## Problem to solve
Restate exactly the lines below, from the one containing "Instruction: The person" through the final line, and leave out the pictures.

+---+

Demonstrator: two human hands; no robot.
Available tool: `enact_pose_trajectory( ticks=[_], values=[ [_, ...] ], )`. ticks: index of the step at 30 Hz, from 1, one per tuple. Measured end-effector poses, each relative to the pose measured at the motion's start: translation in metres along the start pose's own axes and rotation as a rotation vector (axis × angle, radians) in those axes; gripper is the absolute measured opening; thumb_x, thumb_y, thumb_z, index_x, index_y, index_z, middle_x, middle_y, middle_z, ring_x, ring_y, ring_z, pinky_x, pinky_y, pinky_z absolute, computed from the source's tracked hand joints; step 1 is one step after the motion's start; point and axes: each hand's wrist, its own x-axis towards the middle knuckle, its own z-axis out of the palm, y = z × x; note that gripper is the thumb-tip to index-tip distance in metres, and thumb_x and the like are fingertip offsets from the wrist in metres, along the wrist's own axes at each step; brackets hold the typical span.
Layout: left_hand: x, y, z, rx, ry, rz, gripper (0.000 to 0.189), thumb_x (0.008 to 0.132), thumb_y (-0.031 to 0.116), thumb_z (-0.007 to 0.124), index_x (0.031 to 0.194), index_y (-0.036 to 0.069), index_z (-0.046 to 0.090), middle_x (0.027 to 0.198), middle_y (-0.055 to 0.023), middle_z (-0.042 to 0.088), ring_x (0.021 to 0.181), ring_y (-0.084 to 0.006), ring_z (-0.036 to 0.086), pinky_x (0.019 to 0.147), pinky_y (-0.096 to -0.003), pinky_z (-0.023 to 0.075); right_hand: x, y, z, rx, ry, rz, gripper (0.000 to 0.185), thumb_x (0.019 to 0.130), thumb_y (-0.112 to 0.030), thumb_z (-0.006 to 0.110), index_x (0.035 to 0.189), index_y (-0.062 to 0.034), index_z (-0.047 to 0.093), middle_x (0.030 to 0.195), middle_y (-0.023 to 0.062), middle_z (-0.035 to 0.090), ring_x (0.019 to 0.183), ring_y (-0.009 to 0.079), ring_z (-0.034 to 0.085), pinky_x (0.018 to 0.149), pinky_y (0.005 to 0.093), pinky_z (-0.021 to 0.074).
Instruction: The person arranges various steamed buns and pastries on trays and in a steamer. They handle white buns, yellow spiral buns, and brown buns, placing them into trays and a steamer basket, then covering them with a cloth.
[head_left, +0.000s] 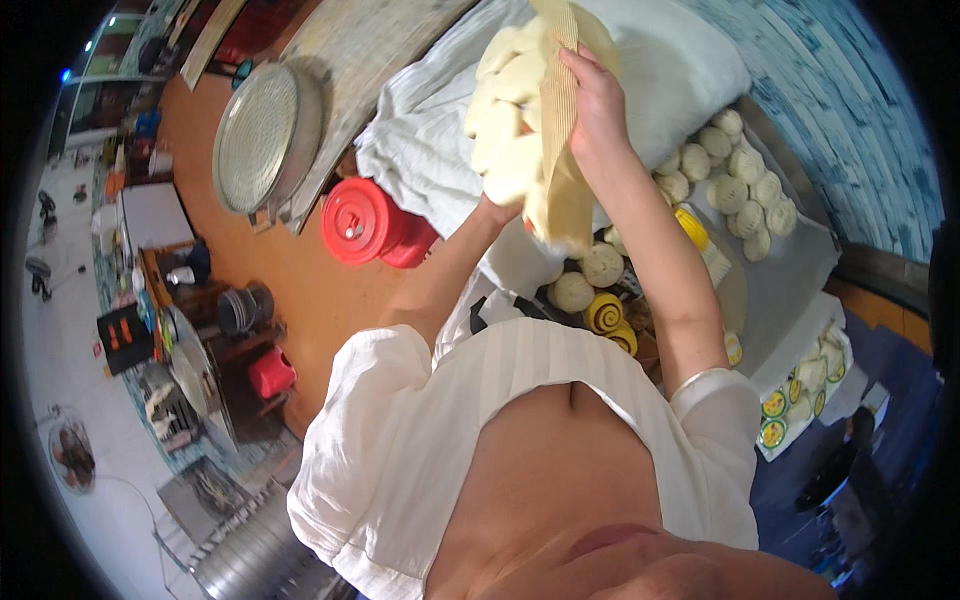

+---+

## Answer box
Instruction: The person arranges various steamed buns and pastries on trays and in a steamer. They handle white buns, yellow spiral buns, and brown buns, placing them into trays and a steamer basket, then covering them with a cloth.
[head_left, +0.000s] 

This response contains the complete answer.